The flowers began to tremble slightly. They saw their future in Brian’s eyes, and that future was pot-pourri.
The Cycle of Life
Here is my contribution to Barbara Beacham’s Mondays Finish the Story. We get a photo and a starting sentence and then 150-ish words to finish the story.
To read this week’s other stories, click on the blue froggy. The supplied opening sentence is in bold in my story below.
So without further ado, let’s join the Harris family on their educational African safari!
The Harris Family and the Cycle of Life
They followed the buffaloes and their babies along the trail heading into the woods.
“Oh, Daddy!” exclaimed little Betty Harris. “Aren’t they cute?”
“Look at how they frolic along happily beside their parents!” added her mother. “Shall we keep following them?”
“Ooh, yes!” giggled Betty excitedly. “May we, Daddy, may we?”
“Of course!” laughed Father. Betty clapped her hands with glee.
They entered the woods and soon spotted the buffaloes at a watering hole.
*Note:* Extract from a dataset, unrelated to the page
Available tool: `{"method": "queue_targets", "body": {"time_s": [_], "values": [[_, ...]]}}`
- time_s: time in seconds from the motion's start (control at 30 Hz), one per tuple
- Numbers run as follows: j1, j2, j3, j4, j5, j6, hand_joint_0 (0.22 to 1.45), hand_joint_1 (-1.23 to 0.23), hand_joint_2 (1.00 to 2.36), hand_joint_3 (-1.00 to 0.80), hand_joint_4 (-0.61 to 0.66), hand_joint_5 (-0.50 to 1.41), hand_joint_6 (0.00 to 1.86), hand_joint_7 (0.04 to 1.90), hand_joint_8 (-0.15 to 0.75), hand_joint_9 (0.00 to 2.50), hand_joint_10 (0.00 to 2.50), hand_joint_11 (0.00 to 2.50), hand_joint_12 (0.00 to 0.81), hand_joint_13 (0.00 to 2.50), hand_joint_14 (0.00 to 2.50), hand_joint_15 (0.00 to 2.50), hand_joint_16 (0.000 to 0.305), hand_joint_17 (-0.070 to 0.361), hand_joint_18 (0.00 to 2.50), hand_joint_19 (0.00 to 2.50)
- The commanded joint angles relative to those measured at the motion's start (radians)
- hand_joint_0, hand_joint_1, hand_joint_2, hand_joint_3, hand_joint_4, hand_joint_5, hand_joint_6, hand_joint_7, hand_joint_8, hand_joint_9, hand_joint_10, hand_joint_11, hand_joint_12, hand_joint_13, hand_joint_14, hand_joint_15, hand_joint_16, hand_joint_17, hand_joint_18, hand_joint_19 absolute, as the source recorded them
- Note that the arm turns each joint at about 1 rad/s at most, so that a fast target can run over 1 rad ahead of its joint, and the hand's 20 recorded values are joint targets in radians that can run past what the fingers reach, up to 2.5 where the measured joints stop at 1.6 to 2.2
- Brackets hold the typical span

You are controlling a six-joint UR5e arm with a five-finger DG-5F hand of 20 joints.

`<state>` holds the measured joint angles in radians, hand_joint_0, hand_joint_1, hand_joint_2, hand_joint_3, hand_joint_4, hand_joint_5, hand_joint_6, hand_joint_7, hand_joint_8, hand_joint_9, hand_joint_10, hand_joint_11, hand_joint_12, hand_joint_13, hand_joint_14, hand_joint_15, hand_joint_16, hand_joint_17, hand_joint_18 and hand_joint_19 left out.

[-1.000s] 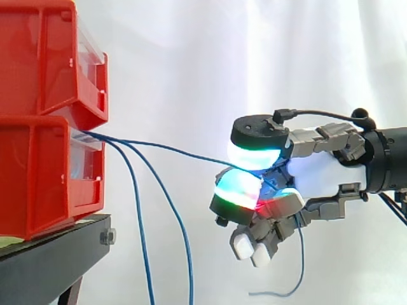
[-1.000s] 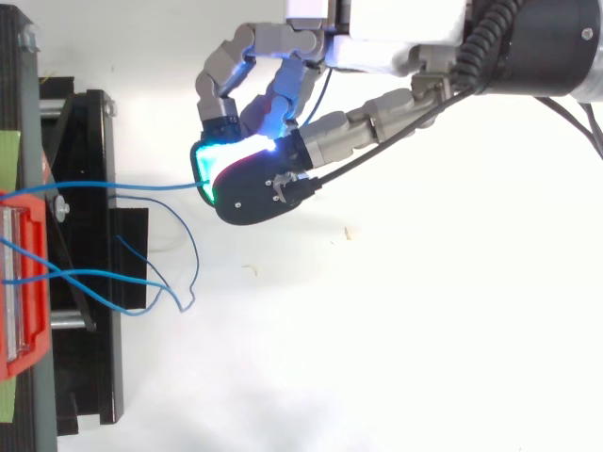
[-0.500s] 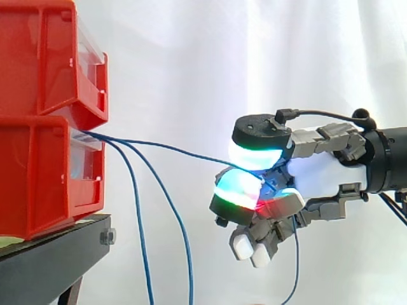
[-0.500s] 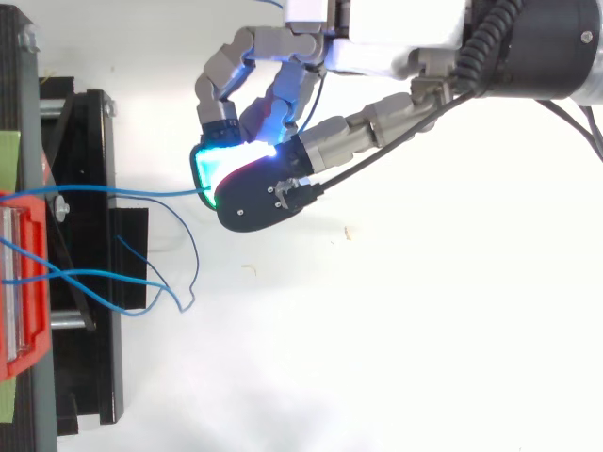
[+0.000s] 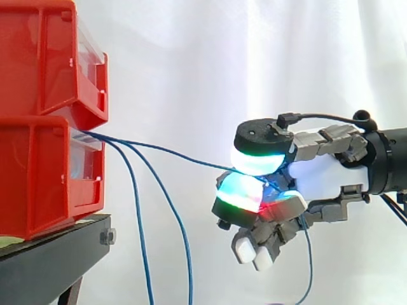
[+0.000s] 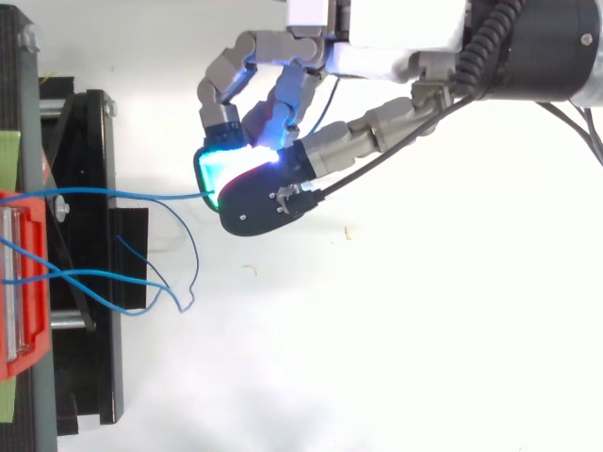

Father knelt down, readied his hunting rifle and pulled the trigger. The nearest buffalo baby’s head exploded, bits and pieces splashing into the water. Betty gasped.
“Father, what have you done?”
“It’s all part of the Cycle of Life,” explained Mother. “You see, we’re the dominant species and therefore we can kill all the animals!”
“All of them? Wow!” said Betty. “Father, may I have a go with the gun?”